Find the lines in the records below that contain "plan", and report each of them.

* * * * * * *

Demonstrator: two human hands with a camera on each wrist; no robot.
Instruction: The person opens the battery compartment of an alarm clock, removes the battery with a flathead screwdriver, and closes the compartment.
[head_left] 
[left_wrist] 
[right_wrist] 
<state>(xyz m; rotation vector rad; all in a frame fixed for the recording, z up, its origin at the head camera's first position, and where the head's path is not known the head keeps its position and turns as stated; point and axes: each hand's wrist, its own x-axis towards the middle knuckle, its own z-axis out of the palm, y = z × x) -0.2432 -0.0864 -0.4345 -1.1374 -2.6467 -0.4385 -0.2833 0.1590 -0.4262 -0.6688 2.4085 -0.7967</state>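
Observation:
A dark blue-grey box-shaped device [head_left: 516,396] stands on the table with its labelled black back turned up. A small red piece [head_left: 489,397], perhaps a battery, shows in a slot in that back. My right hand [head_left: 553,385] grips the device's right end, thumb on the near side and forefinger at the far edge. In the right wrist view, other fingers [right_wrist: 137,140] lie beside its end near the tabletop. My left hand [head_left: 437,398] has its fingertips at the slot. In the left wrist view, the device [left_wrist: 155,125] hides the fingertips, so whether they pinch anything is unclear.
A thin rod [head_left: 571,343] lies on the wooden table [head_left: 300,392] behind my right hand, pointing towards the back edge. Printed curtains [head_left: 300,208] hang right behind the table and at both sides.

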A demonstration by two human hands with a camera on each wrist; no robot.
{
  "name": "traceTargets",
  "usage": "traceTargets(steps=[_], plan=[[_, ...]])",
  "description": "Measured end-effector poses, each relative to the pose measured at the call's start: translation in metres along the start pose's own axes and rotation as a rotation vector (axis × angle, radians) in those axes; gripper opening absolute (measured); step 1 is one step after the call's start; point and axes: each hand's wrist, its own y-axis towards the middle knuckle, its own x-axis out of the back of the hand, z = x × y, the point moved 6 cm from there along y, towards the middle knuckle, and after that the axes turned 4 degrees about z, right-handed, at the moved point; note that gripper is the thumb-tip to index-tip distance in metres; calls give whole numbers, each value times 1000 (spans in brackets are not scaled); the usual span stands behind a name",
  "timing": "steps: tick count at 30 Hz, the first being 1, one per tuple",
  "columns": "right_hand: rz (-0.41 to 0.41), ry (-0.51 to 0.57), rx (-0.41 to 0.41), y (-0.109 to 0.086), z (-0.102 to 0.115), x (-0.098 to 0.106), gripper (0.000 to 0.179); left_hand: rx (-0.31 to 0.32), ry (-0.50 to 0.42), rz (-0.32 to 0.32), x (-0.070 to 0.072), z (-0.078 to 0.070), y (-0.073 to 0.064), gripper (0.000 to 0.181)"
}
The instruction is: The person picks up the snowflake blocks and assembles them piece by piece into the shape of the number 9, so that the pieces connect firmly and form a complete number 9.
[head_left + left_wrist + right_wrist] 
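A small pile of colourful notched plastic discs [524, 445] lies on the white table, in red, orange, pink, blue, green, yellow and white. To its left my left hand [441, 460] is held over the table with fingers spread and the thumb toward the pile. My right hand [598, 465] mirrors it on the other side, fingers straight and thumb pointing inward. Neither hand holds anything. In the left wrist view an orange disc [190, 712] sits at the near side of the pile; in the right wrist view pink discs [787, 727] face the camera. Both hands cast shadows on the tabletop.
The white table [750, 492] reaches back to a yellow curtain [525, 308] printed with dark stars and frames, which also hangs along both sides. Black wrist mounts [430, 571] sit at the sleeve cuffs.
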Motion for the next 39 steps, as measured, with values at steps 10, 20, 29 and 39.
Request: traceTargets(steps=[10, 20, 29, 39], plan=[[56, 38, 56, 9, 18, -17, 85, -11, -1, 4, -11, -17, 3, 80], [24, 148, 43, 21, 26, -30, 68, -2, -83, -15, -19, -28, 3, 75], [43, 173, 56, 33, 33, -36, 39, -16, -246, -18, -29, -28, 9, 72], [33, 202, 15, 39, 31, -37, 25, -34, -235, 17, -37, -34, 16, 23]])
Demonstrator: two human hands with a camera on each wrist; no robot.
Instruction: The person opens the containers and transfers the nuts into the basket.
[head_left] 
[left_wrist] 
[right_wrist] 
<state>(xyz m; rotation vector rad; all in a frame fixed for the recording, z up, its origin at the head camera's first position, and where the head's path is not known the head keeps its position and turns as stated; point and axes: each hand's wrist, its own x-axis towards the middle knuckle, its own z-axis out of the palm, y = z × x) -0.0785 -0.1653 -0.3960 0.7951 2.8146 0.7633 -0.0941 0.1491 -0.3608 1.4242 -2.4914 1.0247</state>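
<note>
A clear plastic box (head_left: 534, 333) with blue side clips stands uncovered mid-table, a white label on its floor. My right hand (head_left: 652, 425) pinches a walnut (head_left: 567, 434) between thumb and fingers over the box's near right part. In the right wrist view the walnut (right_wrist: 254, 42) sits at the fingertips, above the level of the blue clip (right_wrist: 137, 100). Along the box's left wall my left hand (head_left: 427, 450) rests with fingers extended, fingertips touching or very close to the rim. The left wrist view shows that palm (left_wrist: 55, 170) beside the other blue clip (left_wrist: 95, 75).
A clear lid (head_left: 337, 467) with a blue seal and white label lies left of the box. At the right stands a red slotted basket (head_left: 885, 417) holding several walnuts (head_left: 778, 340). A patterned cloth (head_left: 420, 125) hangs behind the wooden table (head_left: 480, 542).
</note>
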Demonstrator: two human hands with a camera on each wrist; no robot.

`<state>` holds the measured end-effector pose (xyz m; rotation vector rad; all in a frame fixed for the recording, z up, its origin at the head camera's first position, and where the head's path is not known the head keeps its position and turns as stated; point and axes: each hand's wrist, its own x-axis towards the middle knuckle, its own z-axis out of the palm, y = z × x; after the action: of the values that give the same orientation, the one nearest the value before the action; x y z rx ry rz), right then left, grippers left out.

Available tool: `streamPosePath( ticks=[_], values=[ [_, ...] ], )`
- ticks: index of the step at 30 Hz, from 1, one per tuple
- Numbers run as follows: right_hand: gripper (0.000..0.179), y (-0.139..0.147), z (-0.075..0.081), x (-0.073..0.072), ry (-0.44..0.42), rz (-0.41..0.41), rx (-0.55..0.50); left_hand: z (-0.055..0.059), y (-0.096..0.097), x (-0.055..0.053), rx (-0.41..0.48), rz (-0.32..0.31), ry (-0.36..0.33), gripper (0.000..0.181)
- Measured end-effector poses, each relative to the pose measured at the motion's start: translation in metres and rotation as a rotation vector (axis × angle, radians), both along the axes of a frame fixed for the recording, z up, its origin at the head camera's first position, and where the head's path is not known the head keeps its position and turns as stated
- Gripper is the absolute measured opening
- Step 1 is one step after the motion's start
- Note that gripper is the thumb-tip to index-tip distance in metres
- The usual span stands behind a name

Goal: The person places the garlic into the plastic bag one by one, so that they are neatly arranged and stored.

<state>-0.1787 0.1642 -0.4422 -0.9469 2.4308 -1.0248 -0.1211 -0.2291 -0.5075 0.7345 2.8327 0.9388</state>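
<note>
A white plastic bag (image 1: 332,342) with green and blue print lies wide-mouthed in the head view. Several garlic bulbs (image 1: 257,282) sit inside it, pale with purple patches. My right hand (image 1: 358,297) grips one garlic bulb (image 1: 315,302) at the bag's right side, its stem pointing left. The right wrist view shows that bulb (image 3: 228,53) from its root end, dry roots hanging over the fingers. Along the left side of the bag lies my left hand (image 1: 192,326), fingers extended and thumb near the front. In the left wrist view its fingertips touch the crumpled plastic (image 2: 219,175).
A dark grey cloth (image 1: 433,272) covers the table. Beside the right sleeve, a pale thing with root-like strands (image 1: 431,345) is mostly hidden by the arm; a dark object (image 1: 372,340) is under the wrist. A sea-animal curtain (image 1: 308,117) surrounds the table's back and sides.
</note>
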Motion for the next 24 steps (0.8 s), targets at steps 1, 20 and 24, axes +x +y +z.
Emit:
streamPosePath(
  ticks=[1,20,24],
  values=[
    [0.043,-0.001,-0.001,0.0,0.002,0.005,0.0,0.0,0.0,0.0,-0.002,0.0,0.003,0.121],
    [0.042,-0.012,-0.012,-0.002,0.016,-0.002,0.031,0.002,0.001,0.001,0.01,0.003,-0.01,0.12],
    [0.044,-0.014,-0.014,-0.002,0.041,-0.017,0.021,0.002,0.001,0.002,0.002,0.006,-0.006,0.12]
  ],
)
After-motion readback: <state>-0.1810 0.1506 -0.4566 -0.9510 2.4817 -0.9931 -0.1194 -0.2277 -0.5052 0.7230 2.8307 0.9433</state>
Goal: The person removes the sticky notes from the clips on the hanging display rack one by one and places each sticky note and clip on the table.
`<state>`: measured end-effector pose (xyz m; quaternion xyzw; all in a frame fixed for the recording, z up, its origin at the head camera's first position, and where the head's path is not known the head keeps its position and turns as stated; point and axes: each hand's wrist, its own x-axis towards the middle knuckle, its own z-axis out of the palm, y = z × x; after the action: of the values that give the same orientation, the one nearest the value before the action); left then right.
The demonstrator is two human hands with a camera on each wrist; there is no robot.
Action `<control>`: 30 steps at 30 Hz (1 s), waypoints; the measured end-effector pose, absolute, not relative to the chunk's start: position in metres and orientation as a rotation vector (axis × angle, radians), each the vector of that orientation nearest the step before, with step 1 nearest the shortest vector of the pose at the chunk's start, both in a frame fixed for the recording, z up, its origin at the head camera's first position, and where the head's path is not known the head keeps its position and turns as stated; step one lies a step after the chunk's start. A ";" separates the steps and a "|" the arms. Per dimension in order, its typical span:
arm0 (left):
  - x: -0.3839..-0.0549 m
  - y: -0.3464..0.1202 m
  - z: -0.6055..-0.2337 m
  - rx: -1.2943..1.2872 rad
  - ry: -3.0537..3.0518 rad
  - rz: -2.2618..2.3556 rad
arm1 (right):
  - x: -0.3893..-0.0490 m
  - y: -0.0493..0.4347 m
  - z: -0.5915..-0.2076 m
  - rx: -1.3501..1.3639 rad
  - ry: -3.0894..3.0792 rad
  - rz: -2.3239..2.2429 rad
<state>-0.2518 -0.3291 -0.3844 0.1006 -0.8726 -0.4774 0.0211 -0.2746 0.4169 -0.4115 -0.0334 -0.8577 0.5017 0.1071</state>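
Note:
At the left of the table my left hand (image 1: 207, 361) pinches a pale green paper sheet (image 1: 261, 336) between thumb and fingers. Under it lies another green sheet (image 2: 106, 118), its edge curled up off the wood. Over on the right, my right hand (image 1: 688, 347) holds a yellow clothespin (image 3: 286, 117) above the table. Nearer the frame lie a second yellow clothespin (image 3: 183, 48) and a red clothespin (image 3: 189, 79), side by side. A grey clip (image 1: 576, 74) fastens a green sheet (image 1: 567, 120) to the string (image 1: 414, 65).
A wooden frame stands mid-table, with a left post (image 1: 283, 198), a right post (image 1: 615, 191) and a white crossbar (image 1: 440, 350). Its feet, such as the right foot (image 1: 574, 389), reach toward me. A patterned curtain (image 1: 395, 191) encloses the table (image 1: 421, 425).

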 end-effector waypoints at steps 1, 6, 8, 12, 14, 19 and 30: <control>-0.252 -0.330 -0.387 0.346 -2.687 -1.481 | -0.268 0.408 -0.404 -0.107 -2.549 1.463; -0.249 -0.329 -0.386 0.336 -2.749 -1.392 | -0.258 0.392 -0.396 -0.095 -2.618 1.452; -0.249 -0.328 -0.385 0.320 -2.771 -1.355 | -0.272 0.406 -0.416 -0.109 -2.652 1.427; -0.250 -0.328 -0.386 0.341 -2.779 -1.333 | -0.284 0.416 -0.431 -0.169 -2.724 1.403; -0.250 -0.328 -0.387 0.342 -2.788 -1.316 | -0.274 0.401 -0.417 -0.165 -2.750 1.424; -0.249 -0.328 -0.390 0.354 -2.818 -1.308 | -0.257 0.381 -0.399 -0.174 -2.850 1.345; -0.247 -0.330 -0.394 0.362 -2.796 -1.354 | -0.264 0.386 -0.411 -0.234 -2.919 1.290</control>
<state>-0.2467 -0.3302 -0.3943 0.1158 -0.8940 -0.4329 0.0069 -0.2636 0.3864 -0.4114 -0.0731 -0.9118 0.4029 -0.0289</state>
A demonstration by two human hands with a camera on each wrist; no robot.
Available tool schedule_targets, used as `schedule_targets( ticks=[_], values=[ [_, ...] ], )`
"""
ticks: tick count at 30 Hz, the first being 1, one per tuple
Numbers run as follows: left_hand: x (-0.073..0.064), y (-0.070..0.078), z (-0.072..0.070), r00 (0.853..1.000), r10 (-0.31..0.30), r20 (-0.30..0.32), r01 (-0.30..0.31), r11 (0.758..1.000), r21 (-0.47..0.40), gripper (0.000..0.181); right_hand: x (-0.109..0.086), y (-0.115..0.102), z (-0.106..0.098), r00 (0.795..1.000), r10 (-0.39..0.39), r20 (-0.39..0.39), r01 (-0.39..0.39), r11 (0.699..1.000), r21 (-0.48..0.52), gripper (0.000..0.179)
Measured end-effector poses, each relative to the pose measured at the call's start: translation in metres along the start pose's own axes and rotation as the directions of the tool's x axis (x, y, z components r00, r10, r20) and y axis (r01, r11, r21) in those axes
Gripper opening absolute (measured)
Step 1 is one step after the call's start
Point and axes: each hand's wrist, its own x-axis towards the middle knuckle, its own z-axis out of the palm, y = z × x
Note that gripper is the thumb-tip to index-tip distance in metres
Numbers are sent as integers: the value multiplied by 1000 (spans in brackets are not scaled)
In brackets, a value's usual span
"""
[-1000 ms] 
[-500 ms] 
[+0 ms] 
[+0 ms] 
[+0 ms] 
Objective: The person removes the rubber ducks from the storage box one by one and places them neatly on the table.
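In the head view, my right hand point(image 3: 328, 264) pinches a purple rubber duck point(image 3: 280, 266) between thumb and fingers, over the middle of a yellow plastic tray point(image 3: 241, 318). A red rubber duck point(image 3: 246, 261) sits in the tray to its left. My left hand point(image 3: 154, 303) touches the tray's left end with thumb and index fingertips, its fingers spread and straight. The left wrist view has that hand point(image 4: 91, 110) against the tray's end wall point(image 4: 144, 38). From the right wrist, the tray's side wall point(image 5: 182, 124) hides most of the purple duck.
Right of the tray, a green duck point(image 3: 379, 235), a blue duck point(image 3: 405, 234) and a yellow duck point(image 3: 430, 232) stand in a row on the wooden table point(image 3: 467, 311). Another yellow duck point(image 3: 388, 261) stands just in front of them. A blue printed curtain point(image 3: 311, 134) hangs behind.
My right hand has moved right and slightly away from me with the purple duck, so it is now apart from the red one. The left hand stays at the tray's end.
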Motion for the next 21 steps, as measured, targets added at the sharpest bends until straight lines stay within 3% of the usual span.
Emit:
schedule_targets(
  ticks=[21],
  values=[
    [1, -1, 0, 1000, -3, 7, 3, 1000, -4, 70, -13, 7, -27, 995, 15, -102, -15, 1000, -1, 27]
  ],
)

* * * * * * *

• Result of this exercise:
  "usage": "traceTargets(steps=[_], plan=[[_, ...]])",
Request: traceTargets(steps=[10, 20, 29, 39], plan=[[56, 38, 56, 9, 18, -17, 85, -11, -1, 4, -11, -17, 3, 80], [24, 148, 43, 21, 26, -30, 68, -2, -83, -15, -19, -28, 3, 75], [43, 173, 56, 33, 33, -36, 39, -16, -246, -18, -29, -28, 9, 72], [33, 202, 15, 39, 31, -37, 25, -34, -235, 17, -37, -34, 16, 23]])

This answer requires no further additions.